§ About this exercise
Output only the lines of the entries that follow, starting at the one with "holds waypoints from" and running down to the one with "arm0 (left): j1", both included and unchanged.
**** Source information ****
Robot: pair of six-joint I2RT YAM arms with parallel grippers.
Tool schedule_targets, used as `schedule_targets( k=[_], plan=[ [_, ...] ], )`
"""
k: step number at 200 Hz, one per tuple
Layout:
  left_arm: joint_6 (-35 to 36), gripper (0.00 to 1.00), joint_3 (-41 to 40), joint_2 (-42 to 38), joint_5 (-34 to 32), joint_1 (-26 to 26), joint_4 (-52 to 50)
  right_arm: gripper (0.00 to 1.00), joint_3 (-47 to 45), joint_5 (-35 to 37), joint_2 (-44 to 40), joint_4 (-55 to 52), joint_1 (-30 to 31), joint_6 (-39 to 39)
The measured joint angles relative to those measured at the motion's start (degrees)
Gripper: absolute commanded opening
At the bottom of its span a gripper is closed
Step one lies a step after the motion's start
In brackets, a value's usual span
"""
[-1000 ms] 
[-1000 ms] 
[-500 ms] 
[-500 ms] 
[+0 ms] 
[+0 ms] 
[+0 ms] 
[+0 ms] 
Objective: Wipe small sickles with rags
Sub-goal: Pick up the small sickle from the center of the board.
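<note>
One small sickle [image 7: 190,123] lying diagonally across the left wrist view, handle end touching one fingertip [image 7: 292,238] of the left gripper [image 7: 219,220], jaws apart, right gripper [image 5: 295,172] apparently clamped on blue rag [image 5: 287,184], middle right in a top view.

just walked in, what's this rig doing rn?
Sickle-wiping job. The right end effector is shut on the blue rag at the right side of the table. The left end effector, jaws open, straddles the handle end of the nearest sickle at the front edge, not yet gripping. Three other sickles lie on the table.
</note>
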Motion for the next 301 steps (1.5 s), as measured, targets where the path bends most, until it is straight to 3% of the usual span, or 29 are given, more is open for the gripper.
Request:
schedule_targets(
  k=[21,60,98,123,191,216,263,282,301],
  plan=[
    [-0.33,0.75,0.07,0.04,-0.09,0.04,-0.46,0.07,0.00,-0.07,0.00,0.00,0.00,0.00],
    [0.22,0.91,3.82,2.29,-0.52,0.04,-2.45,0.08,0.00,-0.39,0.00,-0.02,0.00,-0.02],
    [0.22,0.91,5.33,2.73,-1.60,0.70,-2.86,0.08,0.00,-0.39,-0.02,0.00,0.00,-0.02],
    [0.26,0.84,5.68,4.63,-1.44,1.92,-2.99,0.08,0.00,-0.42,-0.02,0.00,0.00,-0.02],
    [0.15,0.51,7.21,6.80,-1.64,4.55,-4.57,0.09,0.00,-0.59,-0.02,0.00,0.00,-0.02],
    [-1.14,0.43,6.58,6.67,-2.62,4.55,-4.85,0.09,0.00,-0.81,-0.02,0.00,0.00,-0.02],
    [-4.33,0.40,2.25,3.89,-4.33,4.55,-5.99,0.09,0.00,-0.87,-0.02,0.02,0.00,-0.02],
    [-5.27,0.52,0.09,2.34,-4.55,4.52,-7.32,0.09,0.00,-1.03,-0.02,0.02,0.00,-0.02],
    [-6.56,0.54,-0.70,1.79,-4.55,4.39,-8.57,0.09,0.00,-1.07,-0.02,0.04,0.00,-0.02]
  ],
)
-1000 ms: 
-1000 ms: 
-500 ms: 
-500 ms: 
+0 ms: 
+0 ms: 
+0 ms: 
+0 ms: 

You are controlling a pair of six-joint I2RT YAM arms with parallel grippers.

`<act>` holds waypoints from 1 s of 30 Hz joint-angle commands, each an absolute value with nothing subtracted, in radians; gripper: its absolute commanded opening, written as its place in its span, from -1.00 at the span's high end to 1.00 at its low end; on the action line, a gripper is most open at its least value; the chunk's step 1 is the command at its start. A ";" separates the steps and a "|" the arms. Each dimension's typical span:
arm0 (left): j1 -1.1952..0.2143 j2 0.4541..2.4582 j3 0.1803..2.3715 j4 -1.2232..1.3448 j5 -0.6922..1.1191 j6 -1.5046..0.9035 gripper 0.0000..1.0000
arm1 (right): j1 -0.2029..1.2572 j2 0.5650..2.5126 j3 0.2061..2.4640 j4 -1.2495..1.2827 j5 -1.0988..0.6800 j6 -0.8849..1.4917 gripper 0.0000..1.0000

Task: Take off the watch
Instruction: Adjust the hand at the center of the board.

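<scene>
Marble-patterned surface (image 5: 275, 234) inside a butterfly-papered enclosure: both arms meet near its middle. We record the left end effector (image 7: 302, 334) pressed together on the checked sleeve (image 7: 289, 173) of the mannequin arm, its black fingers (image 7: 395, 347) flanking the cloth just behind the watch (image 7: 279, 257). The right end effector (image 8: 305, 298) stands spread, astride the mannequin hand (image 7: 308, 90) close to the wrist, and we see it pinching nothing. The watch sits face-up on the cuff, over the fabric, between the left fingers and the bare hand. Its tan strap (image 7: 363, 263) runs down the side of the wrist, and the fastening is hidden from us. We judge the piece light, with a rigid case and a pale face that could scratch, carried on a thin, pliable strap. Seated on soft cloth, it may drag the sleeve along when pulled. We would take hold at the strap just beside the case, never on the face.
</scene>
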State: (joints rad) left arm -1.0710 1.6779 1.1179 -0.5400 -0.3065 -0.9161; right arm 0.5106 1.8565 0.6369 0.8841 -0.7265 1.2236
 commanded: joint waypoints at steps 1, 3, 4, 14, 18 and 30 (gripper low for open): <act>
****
§ Task output
`<act>` holds waypoints from 1 s of 30 Hz joint-angle commands, each an absolute value with nothing subtracted, in radians; gripper: its absolute commanded opening, written as its place in its span, from -1.00 at the span's high end to 1.00 at its low end; on the action line, a gripper is most open at its least value; the chunk's step 1 is the command at its start. A ";" separates the steps and a "|" the arms. Each dimension's typical span:
arm0 (left): j1 -1.1952..0.2143 j2 0.4541..2.4582 j3 0.1803..2.3715 j4 -1.2232..1.3448 j5 -0.6922..1.1191 j6 -1.5046..0.9035 gripper 0.0000..1.0000

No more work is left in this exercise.